Pour qu’il y ait manque, il faut qu’il y ait eu au préalable quelque chose. C’est à la perte de ce quelque chose que le manque apparaît. Le manque marque la perte.

Il y a aussi le manque fantôme. Ce que nous conceptualisons comme « absence » présuppose que nous considérons une présence possible, même quand elle n’a jamais été là.

Dans les deux cas, la possibilité de la présence non réalisée est exprimée par le mot « manque ».

Mais le manque peut aussi être plus général. C’est l’idée du manque. Et ce manque est sans objet. Il peut aboutir à une essentialisation de l’humain : le manque serait consubstantiel à l’humain. Mais il convient d’être prudent. Il y a un sentiment d’incomplétude qui inquiète tous les humains. Et ce sentiment vient davantage de la finalité, plutôt que de l’origine ou de l’essence.

Puisque la « nature humaine » n’est qu’une abstraction, le produit d’un laminage le plus exquis possible, il est difficile de l’accepter sans sombrer dans des ratiocinations byzantines ou sacrifier la rigueur élémentaire. Sans parler alors de « nature humaine », il y a cependant une caractéristique commune à tout le monde (jusqu’à présent du moins), qui est une donnée biologique : la naissance est une séparation avec le corps de la mère. Le sentiment de manque pourrait-il venir de ce phénomène ? Il est difficile d’apprécier son importance dans notre construction individuelle parce que le niveau de conscience du nouveau-né est bas, que l’adulte n’a pas de souvenir de sa naissance, que nous retombons alors dans les spéculations sur les conséquences psychologiques invisibles (sur l’inconscience) d’un événement oublié. Bref, pas grand-chose.

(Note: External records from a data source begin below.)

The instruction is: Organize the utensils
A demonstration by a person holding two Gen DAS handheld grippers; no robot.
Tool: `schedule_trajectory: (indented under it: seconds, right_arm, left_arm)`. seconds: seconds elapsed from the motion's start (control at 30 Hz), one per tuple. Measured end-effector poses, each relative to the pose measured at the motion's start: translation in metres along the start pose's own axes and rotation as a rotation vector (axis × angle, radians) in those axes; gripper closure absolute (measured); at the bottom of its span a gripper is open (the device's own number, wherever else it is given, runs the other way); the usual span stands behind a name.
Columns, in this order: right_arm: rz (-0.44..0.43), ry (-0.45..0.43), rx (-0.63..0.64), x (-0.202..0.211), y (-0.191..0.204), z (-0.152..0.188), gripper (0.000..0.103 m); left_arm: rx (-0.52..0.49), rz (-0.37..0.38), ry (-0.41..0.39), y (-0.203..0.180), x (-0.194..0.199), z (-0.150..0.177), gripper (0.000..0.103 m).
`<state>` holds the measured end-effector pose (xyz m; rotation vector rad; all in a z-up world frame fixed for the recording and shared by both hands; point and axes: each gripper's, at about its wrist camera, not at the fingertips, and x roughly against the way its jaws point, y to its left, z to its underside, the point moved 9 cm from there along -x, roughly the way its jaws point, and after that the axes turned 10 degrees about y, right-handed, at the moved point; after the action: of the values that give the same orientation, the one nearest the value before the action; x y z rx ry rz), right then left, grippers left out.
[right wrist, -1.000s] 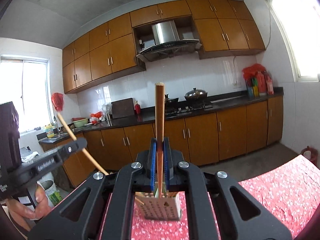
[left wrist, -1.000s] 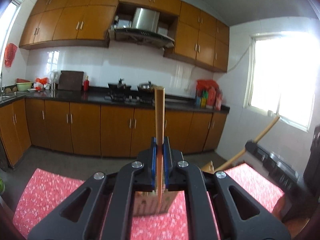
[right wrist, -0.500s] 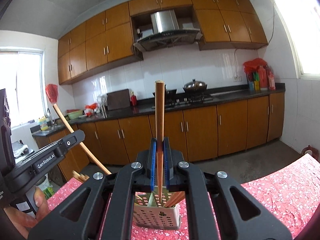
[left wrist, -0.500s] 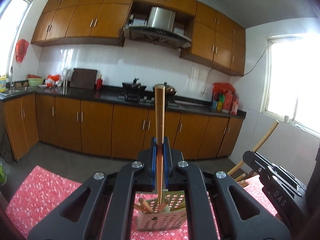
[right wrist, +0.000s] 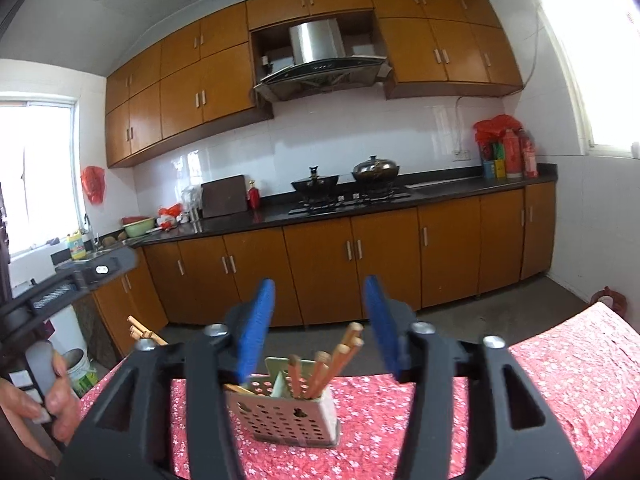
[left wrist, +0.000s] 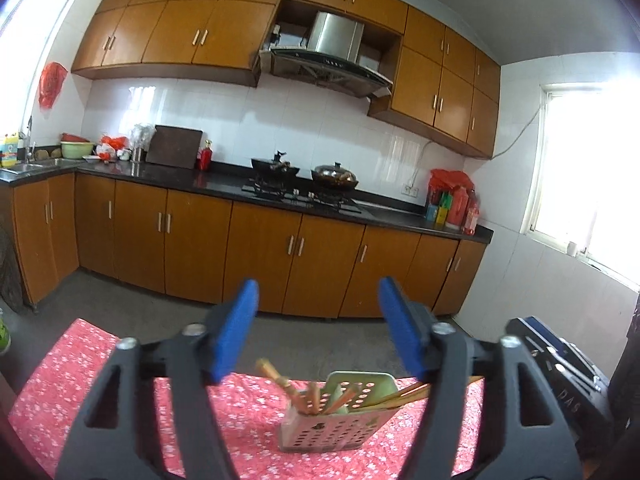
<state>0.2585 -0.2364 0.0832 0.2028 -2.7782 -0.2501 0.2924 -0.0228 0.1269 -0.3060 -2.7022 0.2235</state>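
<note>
Your left gripper (left wrist: pixel 316 328): jaws spread wide, holding nothing. Your right gripper (right wrist: pixel 318 322): jaws likewise wide apart, nothing between them. Perforated utensil holder (right wrist: pixel 282 416): upright on the red flowered tablecloth (right wrist: pixel 560 380), below both grippers. Wooden chopsticks (right wrist: pixel 320 372): standing tilted inside the holder, tips fanning outward in several directions.

A pale green perforated utensil holder (right wrist: pixel 286 416) stands upright on the near part of a table, its walls punched with round holes and a divider splitting it into compartments. Wooden chopsticks (right wrist: pixel 320 364) stand bundled inside, tips down, butt ends fanning upward. Several more chopsticks (left wrist: pixel 400 394) lean low over the holder's (left wrist: pixel 336 428) right rim, others tilting left.
</note>
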Motion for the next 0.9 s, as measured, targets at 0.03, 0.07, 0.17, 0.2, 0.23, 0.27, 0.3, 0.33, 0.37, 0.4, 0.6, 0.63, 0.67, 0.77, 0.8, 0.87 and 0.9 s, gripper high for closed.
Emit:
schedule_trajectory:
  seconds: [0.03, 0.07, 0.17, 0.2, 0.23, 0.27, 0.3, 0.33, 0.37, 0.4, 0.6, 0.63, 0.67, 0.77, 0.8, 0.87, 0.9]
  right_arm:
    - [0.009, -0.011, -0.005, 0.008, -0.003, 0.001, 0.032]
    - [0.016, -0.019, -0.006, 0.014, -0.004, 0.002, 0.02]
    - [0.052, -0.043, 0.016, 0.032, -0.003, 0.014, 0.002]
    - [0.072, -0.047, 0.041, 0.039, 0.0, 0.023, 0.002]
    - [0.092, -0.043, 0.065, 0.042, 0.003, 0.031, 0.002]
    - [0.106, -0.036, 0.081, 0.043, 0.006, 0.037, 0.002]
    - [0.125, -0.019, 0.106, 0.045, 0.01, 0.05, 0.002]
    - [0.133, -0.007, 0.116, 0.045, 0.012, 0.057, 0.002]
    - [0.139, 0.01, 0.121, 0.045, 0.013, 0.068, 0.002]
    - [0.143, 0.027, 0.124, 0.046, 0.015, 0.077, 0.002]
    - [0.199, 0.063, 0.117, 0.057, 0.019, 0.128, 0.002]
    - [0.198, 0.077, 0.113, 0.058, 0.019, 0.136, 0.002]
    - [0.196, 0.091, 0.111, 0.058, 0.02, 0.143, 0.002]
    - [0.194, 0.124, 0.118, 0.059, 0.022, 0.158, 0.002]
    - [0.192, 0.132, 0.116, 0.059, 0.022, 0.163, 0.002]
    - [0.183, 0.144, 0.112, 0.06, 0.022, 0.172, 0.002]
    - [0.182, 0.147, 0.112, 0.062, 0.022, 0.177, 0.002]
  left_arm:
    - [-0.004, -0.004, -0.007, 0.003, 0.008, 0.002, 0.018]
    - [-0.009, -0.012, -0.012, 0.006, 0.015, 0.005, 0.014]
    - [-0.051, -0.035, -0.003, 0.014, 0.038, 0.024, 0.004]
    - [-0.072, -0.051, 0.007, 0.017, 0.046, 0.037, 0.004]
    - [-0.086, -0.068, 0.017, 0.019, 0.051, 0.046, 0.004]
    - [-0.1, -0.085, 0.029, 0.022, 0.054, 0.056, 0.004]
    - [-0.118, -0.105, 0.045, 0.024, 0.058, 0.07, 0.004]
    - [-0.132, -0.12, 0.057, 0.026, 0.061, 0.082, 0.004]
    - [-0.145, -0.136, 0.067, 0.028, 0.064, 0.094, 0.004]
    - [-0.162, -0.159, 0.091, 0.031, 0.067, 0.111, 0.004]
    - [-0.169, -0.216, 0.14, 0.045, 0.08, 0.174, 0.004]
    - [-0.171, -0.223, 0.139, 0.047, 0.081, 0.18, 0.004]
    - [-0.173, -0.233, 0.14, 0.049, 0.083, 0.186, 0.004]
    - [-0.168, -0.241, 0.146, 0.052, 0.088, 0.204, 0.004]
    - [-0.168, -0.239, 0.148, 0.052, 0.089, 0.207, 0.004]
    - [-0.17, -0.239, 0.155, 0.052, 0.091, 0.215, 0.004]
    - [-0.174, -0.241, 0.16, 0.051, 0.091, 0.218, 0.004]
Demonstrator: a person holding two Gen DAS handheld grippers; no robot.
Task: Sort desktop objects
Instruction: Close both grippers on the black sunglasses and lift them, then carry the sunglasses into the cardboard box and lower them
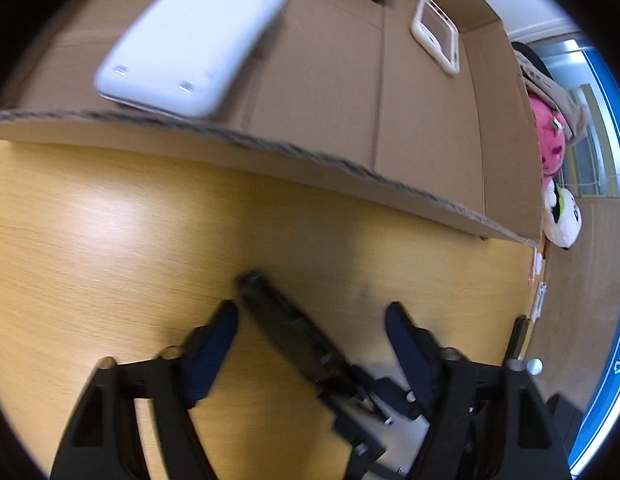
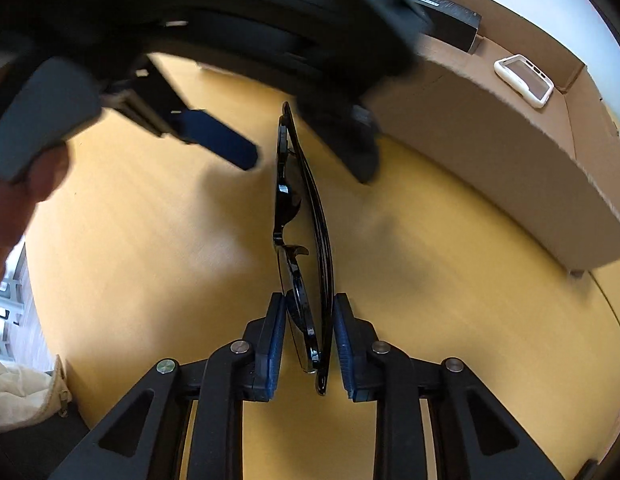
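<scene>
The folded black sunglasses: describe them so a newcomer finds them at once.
Start at the yellow wooden desk in front of the open cardboard box. On the bare wood lie the folded black sunglasses, near end squeezed between the right tongs. Unlike the white items in the box, they are glossy black, thin, and outside it.

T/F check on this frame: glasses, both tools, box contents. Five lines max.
1. The right tool has the folded black glasses between its pads. True.
2. The glasses are inside the cardboard box. False: they are over the wooden table, outside the box.
3. A white tray lies in the box. True.
4. The left tool is clamped on the glasses. False: its pads stand apart on either side of them.
5. The white phone case sits on the table. False: it is in the box.
</scene>
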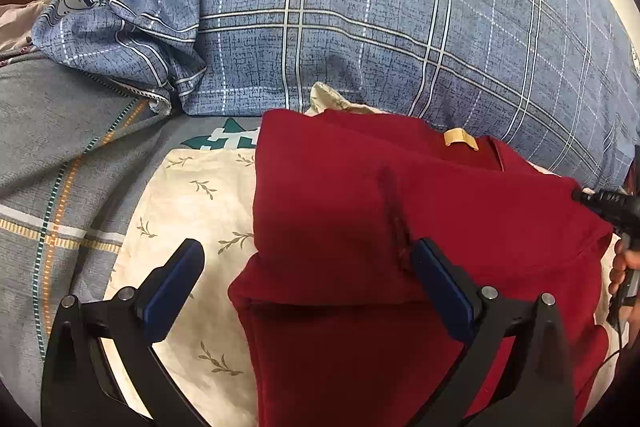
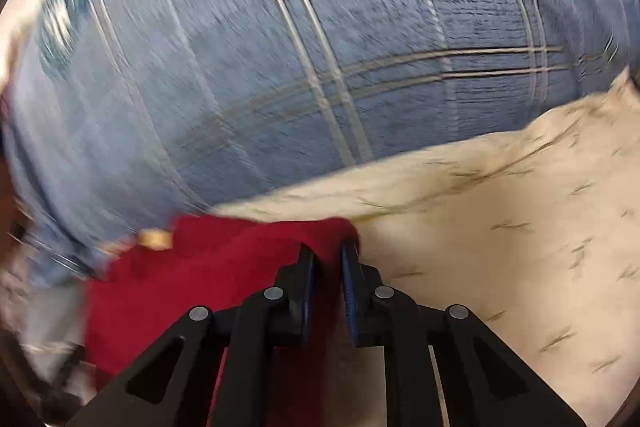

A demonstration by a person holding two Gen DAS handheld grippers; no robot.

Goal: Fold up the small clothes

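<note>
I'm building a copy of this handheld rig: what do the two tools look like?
Both match. The left tool and right tool have black angular linkage arms with triangular cut-outs, round silver pivot pins, and flat blue pads lining each finger. A thin black cable trails below the right one.

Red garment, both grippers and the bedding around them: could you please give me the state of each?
Red garment: partly folded, lying on the cream cloth.
Left gripper: open, holding nothing.
Right gripper: nearly shut, red fabric between its fingers.
Cream cloth: spread flat.
Blue plaid quilt: bunched up behind.
</note>
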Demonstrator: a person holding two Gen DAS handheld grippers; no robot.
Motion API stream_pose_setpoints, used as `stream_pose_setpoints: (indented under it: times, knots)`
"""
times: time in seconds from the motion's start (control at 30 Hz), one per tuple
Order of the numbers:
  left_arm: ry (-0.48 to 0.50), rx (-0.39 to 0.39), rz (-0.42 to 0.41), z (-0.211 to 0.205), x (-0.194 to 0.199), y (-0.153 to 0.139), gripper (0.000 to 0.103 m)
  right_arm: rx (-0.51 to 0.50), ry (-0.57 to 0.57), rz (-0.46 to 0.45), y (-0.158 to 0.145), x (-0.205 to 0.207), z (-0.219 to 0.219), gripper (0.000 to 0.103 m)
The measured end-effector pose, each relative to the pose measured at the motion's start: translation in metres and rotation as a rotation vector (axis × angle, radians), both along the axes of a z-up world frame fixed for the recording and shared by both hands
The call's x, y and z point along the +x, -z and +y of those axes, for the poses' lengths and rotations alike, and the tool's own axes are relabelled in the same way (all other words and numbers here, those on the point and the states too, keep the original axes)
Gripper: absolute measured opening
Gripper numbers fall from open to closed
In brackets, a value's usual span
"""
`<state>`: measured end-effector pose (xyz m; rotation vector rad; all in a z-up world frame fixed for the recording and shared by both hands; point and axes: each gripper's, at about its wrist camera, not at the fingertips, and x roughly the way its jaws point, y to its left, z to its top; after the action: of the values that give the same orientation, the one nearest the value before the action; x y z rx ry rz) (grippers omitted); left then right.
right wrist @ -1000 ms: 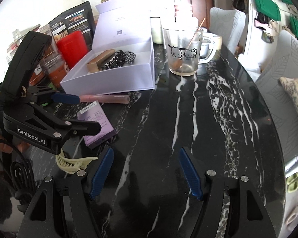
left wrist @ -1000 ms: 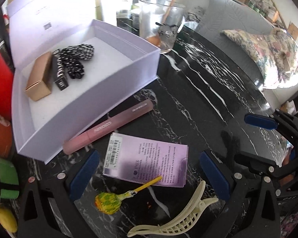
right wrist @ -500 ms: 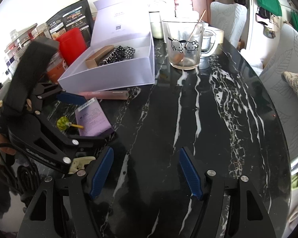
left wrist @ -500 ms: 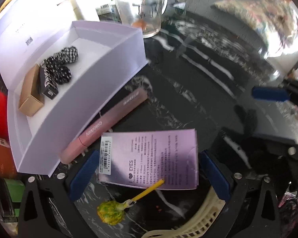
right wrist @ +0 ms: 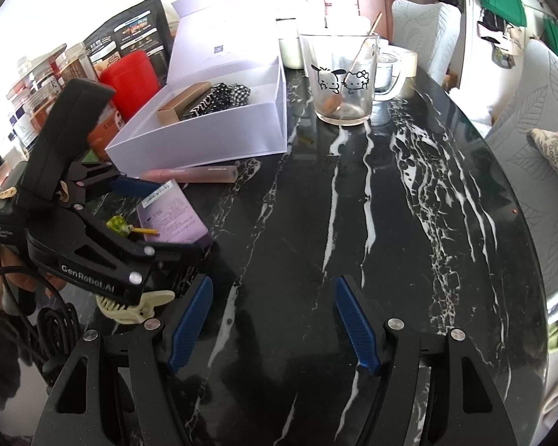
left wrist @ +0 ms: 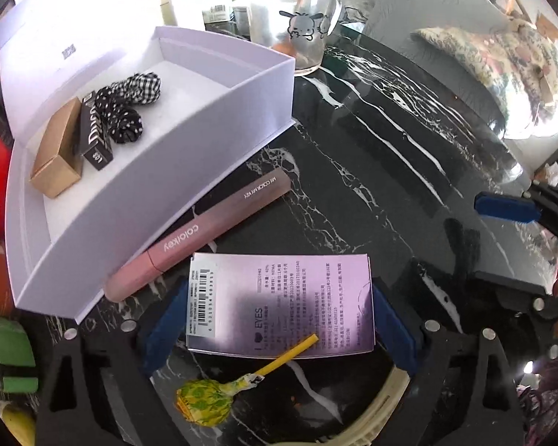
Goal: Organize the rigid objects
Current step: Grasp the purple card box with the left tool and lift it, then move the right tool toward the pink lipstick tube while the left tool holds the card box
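Lowered over the flat purple cardboard box [left wrist: 279,304] since a second ago, left gripper [left wrist: 279,319], jaws just closing, blue pads [left wrist: 392,329] at both short ends, whether pressing or only bracketing impossible to tell. Resting across the box's near edge, yellow stick of a green-wrapped lollipop [left wrist: 204,401]. Just beyond, pink lip-tint tube [left wrist: 201,232] against the open white gift box [left wrist: 189,163]. Right gripper [right wrist: 273,321] parted over bare black marble table [right wrist: 390,204], pinching nothing. Cream hair claw [right wrist: 137,306] near its left finger.
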<state>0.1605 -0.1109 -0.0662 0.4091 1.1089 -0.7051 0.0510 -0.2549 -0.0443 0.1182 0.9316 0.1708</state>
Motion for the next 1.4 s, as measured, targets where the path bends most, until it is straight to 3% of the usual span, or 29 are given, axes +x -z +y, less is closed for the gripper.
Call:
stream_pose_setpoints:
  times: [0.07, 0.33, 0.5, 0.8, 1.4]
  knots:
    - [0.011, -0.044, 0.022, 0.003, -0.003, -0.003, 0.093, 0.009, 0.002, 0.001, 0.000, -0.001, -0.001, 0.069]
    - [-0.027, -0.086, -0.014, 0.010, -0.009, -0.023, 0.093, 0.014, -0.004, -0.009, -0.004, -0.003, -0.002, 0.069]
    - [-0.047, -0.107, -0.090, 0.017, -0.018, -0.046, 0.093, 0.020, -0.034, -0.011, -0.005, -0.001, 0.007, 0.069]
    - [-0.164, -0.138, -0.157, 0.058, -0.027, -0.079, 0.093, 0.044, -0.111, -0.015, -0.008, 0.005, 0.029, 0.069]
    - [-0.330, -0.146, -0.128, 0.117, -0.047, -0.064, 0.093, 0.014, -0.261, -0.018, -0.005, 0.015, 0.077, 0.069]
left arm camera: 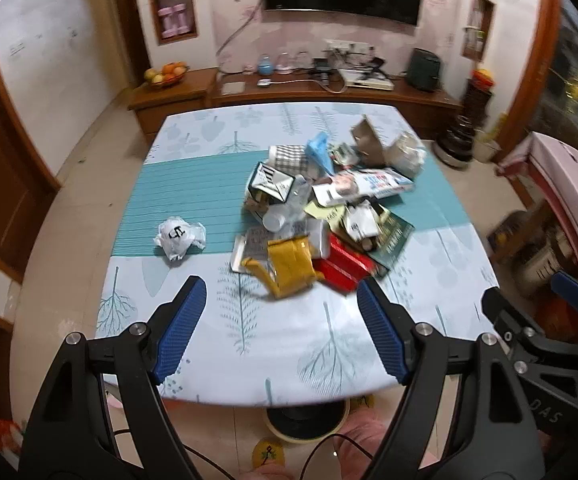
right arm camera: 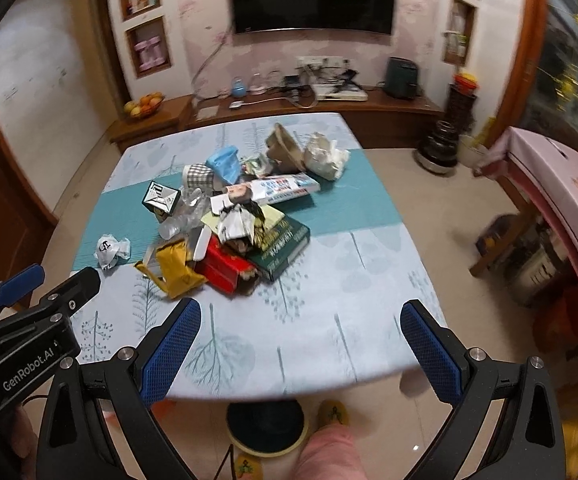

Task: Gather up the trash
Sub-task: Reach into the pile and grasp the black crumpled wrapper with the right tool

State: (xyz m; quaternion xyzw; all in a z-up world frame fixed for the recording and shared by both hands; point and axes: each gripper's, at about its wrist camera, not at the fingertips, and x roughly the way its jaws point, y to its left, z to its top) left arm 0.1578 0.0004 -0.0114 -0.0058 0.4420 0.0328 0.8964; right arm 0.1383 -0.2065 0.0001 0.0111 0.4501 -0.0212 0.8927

Pris dans le mouvement de la vie, nous courons inéluctablement à notre mort. Cette mort sera, au sens étymologique, la perfection de notre vie. D’où un sentiment d’inquiétude, c’est-à-dire d’absence de quiétude (de sérénité), que nous exprimons couramment par le mot « manque ».

D’aucuns penseront que tous les objets que nous cherchons à acquérir (« objets » dans le sens de l’opposition avec le « sujet » que nous sommes en tant qu’individus) ne sont en fait qu’une recherche vaine de combler ce manque essentiel. Puisque ce manque essentiel est intrinsèque à la nature humaine, rien ne pourra jamais le combler. D’où les spéculations religieuses (Dieu seul peut nous combler) ou psychanalytiques (le Désir, la frustration, etc.), et plus généralement métaphysiques. Psychologiquement, il peut aboutir à un comportement abandonnique. La faiblesse du caractère ou le manque de capacité de résistance aboutissent à une peur constante d’être abandonné, c’est-à-dire de ne plus avoir cette présence qui comble. C’est demeurer à un stade enfantin, refuser la frustration, ne pas savoir la maîtriser, vouloir à tout prix et tout le temps la satisfaction. Le système capitaliste, qui en avait intrinsèquement besoin, a solidement valorisé cet infantilisme.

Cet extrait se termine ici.